EXERCISE PROMPT
Before you finish, make sure every line below has been written out exactly.
---------- DATA LISTING ----------
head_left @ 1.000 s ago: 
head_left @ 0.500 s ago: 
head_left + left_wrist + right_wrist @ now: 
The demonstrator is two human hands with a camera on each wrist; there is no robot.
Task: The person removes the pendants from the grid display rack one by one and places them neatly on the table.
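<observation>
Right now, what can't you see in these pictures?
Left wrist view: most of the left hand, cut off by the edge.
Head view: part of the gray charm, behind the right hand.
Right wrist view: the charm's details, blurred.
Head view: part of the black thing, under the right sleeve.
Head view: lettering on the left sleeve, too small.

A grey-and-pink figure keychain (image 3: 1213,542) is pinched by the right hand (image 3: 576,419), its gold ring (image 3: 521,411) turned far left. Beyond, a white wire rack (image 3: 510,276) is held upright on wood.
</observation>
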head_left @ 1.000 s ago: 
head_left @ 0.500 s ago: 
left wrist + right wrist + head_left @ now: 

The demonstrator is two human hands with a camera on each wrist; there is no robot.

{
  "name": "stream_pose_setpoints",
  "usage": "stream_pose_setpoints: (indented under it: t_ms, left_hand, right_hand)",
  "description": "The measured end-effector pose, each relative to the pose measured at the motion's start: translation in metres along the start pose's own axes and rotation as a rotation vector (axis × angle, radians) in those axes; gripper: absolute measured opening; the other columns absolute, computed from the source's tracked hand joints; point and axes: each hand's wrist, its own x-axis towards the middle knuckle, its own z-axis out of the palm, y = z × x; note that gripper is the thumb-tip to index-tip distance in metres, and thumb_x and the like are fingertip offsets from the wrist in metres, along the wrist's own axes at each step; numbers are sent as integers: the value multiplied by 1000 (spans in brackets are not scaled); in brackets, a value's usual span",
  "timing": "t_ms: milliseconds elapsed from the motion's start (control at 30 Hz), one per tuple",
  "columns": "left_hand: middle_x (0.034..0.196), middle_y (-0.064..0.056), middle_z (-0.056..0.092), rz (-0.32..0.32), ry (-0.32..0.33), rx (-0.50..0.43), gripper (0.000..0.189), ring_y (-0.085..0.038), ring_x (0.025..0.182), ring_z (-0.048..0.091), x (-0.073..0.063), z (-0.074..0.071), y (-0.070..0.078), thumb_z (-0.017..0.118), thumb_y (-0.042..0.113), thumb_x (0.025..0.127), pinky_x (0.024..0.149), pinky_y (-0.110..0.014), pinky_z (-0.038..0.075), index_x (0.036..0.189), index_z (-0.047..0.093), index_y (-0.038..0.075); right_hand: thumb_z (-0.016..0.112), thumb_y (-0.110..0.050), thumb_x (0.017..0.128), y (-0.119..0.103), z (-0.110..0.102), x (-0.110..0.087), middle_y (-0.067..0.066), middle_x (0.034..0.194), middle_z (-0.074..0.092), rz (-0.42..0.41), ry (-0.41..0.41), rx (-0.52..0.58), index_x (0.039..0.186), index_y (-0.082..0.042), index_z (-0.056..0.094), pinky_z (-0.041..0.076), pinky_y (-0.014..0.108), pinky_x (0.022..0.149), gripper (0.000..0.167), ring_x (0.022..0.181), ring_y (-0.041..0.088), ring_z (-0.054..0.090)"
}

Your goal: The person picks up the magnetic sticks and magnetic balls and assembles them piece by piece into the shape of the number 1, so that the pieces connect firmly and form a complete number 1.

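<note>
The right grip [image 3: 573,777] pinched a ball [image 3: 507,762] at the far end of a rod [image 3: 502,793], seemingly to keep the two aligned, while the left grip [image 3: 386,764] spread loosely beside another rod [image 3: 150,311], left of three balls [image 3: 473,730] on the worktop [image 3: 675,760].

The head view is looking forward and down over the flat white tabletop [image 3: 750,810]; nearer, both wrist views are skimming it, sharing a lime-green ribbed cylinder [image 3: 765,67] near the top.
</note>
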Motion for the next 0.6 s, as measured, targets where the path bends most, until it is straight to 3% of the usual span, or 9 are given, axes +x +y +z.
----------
YOUR RESPONSE
head_left @ 1.000 s ago: 
head_left @ 0.500 s ago: 
head_left + left_wrist + right_wrist @ now: 
The demonstrator is two human hands with a camera on each wrist; there is no robot.
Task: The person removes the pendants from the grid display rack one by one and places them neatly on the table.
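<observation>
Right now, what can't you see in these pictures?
Left wrist view: most of the left hand, cut off by the edge.
Head view: part of the gray charm, behind the right hand.
Right wrist view: the charm's details, blurred.
Head view: part of the black thing, under the right sleeve.
Head view: lettering on the left sleeve, too small.

A grey-and-pink figure keychain (image 3: 1213,542) is pinched by the right hand (image 3: 576,419), its gold ring (image 3: 521,411) turned far left. Beyond, a white wire rack (image 3: 510,276) is held upright on wood.
</observation>
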head_left @ 1.000 s ago: 
head_left @ 0.500 s ago: 
left wrist + right wrist + head_left @ now: 

The demonstrator is two human hands with a camera on each wrist; there is no robot.

{
  "name": "stream_pose_setpoints",
  "usage": "stream_pose_setpoints: (indented under it: t_ms, left_hand, right_hand)",
  "description": "The measured end-effector pose, each relative to the pose measured at the motion's start: translation in metres along the start pose's own axes and rotation as a rotation vector (axis × angle, radians) in those axes; gripper: absolute measured opening; the other columns absolute, computed from the source's tracked hand joints; point and axes: each hand's wrist, its own x-axis towards the middle knuckle, its own z-axis out of the palm, y = z × x; note that gripper is the thumb-tip to index-tip distance in metres, and thumb_x and the like are fingertip offsets from the wrist in metres, along the wrist's own axes at each step; numbers are sent as integers: the value multiplied by 1000 (spans in brackets are not scaled); in brackets, a value's usual span",
  "timing": "t_ms: milliseconds elapsed from the motion's start (control at 30 Hz), one per tuple",
  "columns": "left_hand: middle_x (0.034..0.196), middle_y (-0.064..0.056), middle_z (-0.056..0.092), rz (-0.32..0.32), ry (-0.32..0.33), rx (-0.50..0.43), gripper (0.000..0.189), ring_y (-0.085..0.038), ring_x (0.025..0.182), ring_z (-0.048..0.091), x (-0.073..0.063), z (-0.074..0.071), y (-0.070..0.078), thumb_z (-0.017..0.118), thumb_y (-0.042..0.113), thumb_x (0.025..0.127), pinky_x (0.024..0.149), pinky_y (-0.110..0.014), pinky_z (-0.038..0.075), index_x (0.036..0.189), index_z (-0.047..0.093), index_y (-0.038..0.075); right_hand: thumb_z (-0.016..0.112), thumb_y (-0.110..0.050), thumb_x (0.017..0.128), y (-0.119..0.103), z (-0.110..0.102), x (-0.110..0.087), middle_y (-0.067..0.066), middle_x (0.034..0.194), middle_z (-0.074..0.092), rz (-0.42..0.41), ry (-0.41..0.41), rx (-0.52..0.58), index_x (0.039..0.186), index_y (-0.082..0.042), index_z (-0.056..0.094), pinky_z (-0.041..0.076), pinky_y (-0.014..0.108), pinky_x (0.022..0.149), gripper (0.000..0.167), ring_x (0.022..0.181), ring_y (-0.041..0.088), ring_z (-0.054..0.090)"
}

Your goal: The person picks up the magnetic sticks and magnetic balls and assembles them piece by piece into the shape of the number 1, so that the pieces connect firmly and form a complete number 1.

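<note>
The right grip [image 3: 573,777] pinched a ball [image 3: 507,762] at the far end of a rod [image 3: 502,793], seemingly to keep the two aligned, while the left grip [image 3: 386,764] spread loosely beside another rod [image 3: 150,311], left of three balls [image 3: 473,730] on the worktop [image 3: 675,760].

The head view is looking forward and down over the flat white tabletop [image 3: 750,810]; nearer, both wrist views are skimming it, sharing a lime-green ribbed cylinder [image 3: 765,67] near the top.
</note>
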Motion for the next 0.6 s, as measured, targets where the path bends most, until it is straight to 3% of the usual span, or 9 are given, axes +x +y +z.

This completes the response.